Data to process ::
━━━━━━━━━━━━━━━━━━━━
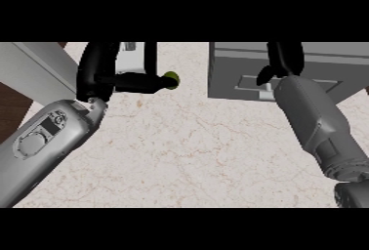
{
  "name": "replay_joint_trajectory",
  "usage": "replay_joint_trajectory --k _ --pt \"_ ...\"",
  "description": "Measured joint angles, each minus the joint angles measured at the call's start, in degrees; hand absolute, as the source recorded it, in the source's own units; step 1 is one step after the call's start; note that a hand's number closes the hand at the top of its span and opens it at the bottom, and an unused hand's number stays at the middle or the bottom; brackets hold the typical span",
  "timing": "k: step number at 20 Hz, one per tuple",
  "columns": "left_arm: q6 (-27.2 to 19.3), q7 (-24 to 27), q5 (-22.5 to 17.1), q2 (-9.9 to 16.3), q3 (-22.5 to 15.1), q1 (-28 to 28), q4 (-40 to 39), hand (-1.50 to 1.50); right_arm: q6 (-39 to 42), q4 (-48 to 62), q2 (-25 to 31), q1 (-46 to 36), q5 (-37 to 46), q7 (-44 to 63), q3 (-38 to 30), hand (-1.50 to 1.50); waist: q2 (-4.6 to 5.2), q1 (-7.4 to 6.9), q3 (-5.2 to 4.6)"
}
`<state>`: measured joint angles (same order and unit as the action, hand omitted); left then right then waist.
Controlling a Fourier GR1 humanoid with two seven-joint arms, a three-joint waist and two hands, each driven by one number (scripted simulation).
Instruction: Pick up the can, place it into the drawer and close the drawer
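Your left hand [108, 73] has its fingers curled around the can [170, 79] near the desk's [187, 146] far edge, only its yellow-green end showing. Your right hand [284, 61] rests at the grey drawer [238, 68]; its fingers I cannot tell. The can may slip while crossing if the hold is shallow.

The left robot hand [108, 73] hides most of the can [171, 78]; only a yellow-green end shows. The right robot hand [284, 58] is cut off at the top and covers part of the drawer [238, 73].
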<state>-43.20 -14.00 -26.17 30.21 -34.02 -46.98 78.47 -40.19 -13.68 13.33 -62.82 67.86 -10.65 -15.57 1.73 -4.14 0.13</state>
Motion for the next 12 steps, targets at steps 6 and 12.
replay_joint_trajectory --k 6,12 --pt "0.43 0.45 0.03 0.57 0.82 1.77 0.77 -1.50 2.67 -1.15 -1.27 -0.75 -7.36 -7.71 -6.26 -1.50 0.02 0.41 0.20" --pt "0.54 1.26 0.40 1.14 1.33 4.51 2.14 -1.50 6.90 -2.49 -3.86 -1.66 -16.13 -14.42 -13.35 -1.50 -0.19 0.79 0.27"
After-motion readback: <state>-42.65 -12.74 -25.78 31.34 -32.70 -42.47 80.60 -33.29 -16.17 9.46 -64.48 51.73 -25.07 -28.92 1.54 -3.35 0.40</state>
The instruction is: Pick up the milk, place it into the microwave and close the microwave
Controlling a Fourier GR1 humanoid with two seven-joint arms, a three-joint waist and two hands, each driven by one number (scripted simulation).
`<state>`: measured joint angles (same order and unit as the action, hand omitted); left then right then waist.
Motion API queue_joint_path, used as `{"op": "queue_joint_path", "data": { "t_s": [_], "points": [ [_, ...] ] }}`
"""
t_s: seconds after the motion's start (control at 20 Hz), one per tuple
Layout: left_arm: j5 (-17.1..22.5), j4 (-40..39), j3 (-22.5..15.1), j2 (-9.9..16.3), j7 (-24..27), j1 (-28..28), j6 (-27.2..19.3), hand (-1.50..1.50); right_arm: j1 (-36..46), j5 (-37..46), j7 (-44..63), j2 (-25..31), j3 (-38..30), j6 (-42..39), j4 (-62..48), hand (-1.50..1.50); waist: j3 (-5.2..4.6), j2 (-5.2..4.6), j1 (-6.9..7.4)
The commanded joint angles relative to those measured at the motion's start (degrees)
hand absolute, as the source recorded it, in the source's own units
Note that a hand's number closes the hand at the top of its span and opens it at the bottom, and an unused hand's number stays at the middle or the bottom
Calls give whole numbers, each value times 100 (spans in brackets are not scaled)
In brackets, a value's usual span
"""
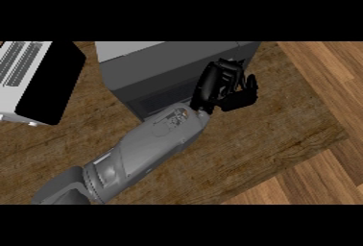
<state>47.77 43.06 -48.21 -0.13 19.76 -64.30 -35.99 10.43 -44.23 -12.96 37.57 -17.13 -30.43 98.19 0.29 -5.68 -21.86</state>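
- Milk: the carton cannot be made out anywhere in the head view, so its colour, shape and label cannot be described. Its position cannot be told. If it is present, it is hidden behind the hand or the microwave.
- Writing: no brand, label or lettering can be read on any surface.
- Left hand (225, 90): black, located at the right front corner of the microwave (152, 67), overlapping that corner's edge. The fingers (248, 89) are curled in toward the thumb and bunched together. Nothing shows between them. Whether they touch the microwave cannot be told.
- Forearm (145, 149): grey, entering from the lower left edge and running diagonally up and to the right. It crosses the lower part of the microwave's near face.
- Microwave: a grey box at the top centre, with a lighter top surface and a darker near face. That face carries a still darker panel, partly covered by the wrist. Whether the door is open or closed cannot be told.
- White and black appliance (39, 81): stands just beside the microwave on the left, apart from it, showing a slatted white surface and a flat black side.
- Counter (269, 139): dark wood grain, carrying both appliances.
- Floor (333, 77): lighter wood planks, visible along the right and lower right.
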Motion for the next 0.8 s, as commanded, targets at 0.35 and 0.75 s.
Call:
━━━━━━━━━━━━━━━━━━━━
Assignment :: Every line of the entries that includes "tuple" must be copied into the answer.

Completed exercise ::
  "timing": "k: step number at 20 Hz, one per tuple",
t_s: seconds after the motion's start (control at 20 Hz), one per tuple

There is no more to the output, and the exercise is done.